The National Highway Traffic Safety Administration (NHTSA) requires automakers to report information about warranty claims that affect consumer safety. Honda Motor Company was recently fined $70 million for failing to report information on over 1,700 death and injury claims related to defects in vehicle airbags.
The fines are actually two separate ones of $35 million each, the maximum amount currently allowed under U.S. law. The first fine was ordered for Honda’s failure to report 1,729 death and injury claims from 2003 to 2014. The second is for failing to report issues related to warranty claims and repairs due to safety issues. Under the Transportation Recall Enhancement Accountability and Documentation Act, automakers may be fined as much as $7,000 per day for neglecting to report injuries arising from warranty claims.
Vehicles with defective airbags contained casings that ruptured abruptly, thereby causing the airbag to explode. The airbags in question were produced by Takata, and were placed into several models such as the Accord, Civic and Odyssey. In all, nearly two million Honda vehicles have been recalled in the United States. Some of these recalls have been limited to only hot-weather states, Puerto Rico, or the U.S. Virgin Islands, since high humidity increases the odds of an airbag exploding.

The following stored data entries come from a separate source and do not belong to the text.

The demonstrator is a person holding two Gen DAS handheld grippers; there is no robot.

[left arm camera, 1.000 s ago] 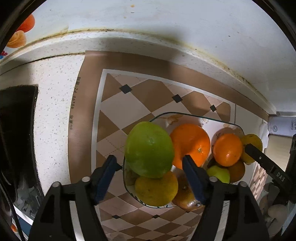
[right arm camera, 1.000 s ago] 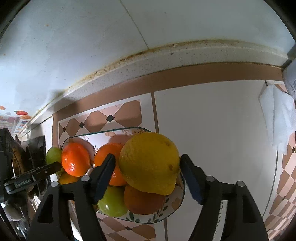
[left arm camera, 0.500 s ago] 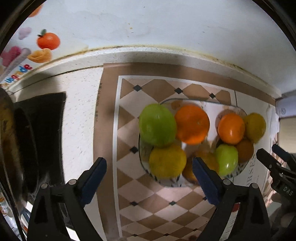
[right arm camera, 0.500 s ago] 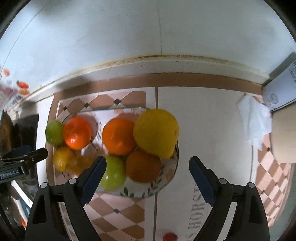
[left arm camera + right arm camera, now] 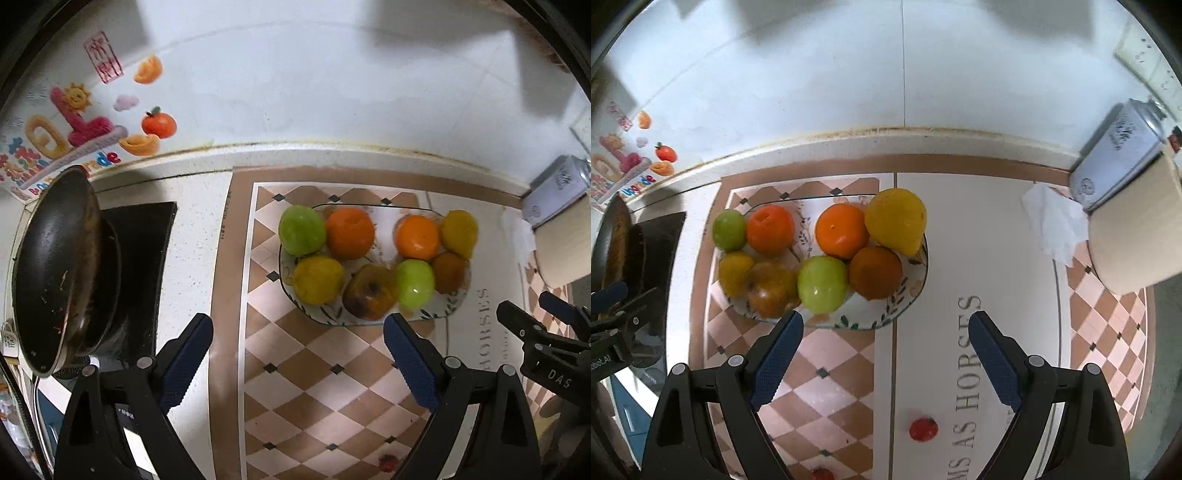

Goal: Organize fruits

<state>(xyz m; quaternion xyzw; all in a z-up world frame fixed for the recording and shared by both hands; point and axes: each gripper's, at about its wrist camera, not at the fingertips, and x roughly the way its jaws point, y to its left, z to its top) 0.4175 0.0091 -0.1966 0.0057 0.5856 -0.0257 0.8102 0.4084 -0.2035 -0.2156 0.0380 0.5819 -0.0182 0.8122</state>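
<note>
Left wrist view
Left gripper [image 5: 297, 334]: jaws wide apart, nothing between the blue pads, held above the checked mat [image 5: 295, 387].
Glass plate with leaf-print rim [image 5: 452, 301]: lies on the checked mat toward the back edge of the worktop [image 5: 192, 236], beyond the pads and apart from them; the right pad's tip overlaps the plate's near rim in this view.
Fruit on the plate: large green round fruit [image 5: 302, 230] at the back left, deep orange fruit [image 5: 349, 233] touching it; yellow round fruit [image 5: 318, 279] at the front left; bruised brown-yellow apple [image 5: 370, 291] and small green apple [image 5: 414, 283] at the front.
Dark frying pan [image 5: 55, 266]: at the left end of the worktop, on a black hob.
Right gripper [image 5: 546, 325]: black, at the right edge.

Right wrist view
Right gripper [image 5: 886, 341]: jaws spread wide and empty, over the mat's near half.
Plate [image 5: 912, 295]: ahead of the pads, left of centre; the left pad's tip overlaps its near rim in this view.
Fruit: large yellow pear-shaped fruit [image 5: 895, 220] at the back right corner, an orange [image 5: 842, 231] touching it, a dull brown-orange fruit [image 5: 875, 272] in front.
Small red fruit [image 5: 923, 429]: alone on the mat, between the pads and nearer the camera.
Crumpled white tissue [image 5: 1054, 225]: right of the plate, well apart, against a white tin [image 5: 1115, 155].
</note>
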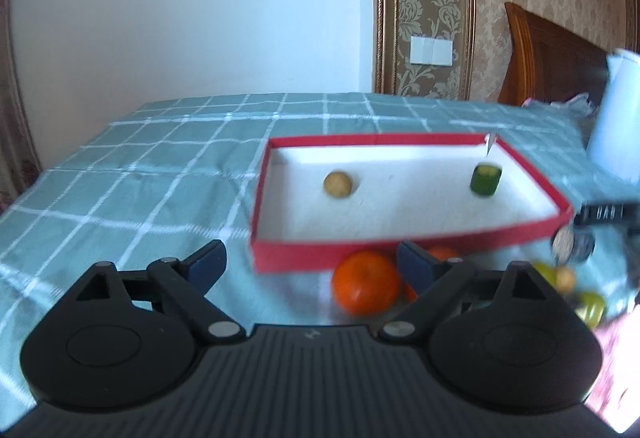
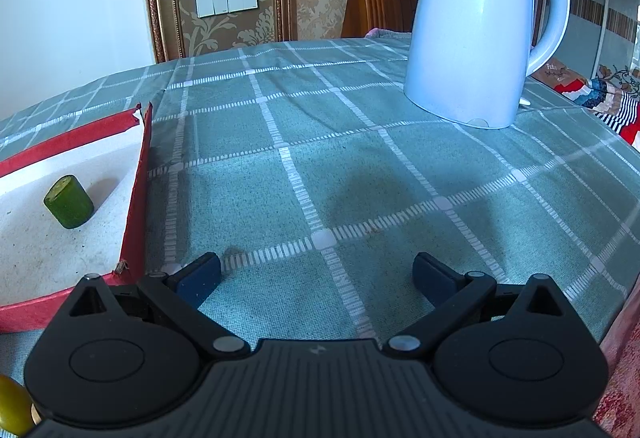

Honda vehicles aren’t the only ones that contained defective Takata airbags, as they were also placed into Nissan, Toyota, Mazda, BMW, Ford and Chrysler automobiles as well. Nissan recently announced a recall of 755,000 vehicles, while Toyota plans to recall as many as 2.8 million. Chrysler is currently conducting an investigation, which will likely result in recalls for a number of 2006 Dodge Chargers.
Many groups are not only blaming Honda, but the National Highway Traffic Safety Administration as well. It seems NHTSA knew about the airbag defects as early as 2011, yet waited until the end of 2014 to take action. Critics surmise that bureaucratic “red tape” associated with the agency’s Early Warning Reporting system bogged down the process and actually resulted in less information being taken in.
The Honda airbag problem isn’t the first to be criticized. The NTHSA also delayed taking action against Toyota for its unintended acceleration problem and General Motors for its ignition switch defect. Mark Rosekind, the administrator of the NHTSA admits there are “gaps” within the organization, and that further restructuring is needed in order to improve when and how potential problems are handled.
Honda is claiming that data entry and/or computer programming errors led to the lack of disclosure. A watchdog group known as the Center for Auto Safety reported gaps in Honda’s injury-reporting process are serious, and should also result in criminal sanctions against the automaker. The Justice Department is currently investigating, and will eventually determine whether or not criminal charges will be brought.